La Bulimia Nervosa si caratterizza per la presenza di episodi ricorrenti di abbuffate, ossia assunzioni di grosse quantità di cibo solitamente negli orari notturni, in condizioni di stati d’animo negativi come noia, tristezza, rabbia, ansia e con modalità compulsive-tossicomaniche e incapacità a fermarsi se non per esaurimento scorte o dolori allo stomaco caratterizzate da un senso di perdita di controllo sull’alimentazione.
A queste crisi bulimiche fanno seguito intensi sensi di colpa, vergogna e depressione per aver ceduto ad un impulso frenetico, e preoccupazioni per il possibile aumento di peso con percezione distorta delle forme e del peso corporeo che inducono ad attuare riti compensatori come vomito autoprovocato o uso di lassativi e diuretici.
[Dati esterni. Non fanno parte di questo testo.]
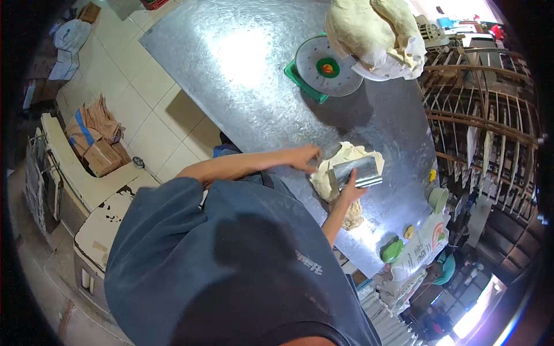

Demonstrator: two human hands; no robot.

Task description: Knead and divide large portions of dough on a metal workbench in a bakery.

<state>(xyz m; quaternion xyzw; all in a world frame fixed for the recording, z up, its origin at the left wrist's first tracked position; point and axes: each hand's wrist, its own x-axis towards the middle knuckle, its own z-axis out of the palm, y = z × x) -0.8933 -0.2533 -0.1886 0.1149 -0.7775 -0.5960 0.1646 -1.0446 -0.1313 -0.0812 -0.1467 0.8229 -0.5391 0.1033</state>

Questo disturbo alimentare ha un’incidenza maggiore rispetto all’anoressia nervosa, e anche in questo caso si riscontra una maggiore presenza della malattia nelle giovani donne rispetto agli uomini.
La bulimica soffre di una dipendenza dal cibo molto forte, cerca di assumerne il più possibile con l’intendo di soddisfare una sorta di vuoto interiore.
L’esordio può essere dovuto una intensa volontà a perdere peso ed una forte insoddisfazione per il proprio corpo.

Spesso la persona che soffre di bulimia mantiene un peso abbastanza normale e ciò rende più difficile il riconoscimento della malattia, che lo stesso bulimico tende a tenere nascosta.
In alcuni casi invece il peso è inferiore alla norma e protende per un versante simil-anoressico o al contrario può essere in sovrappeso avvicinandosi più ad un problema di obesità. 
Come per l’anoressia appare necessario un programma di trattamento che preveda l’intervento oltre che di medici e nutrizionisti anche di specialisti in psicoterapia.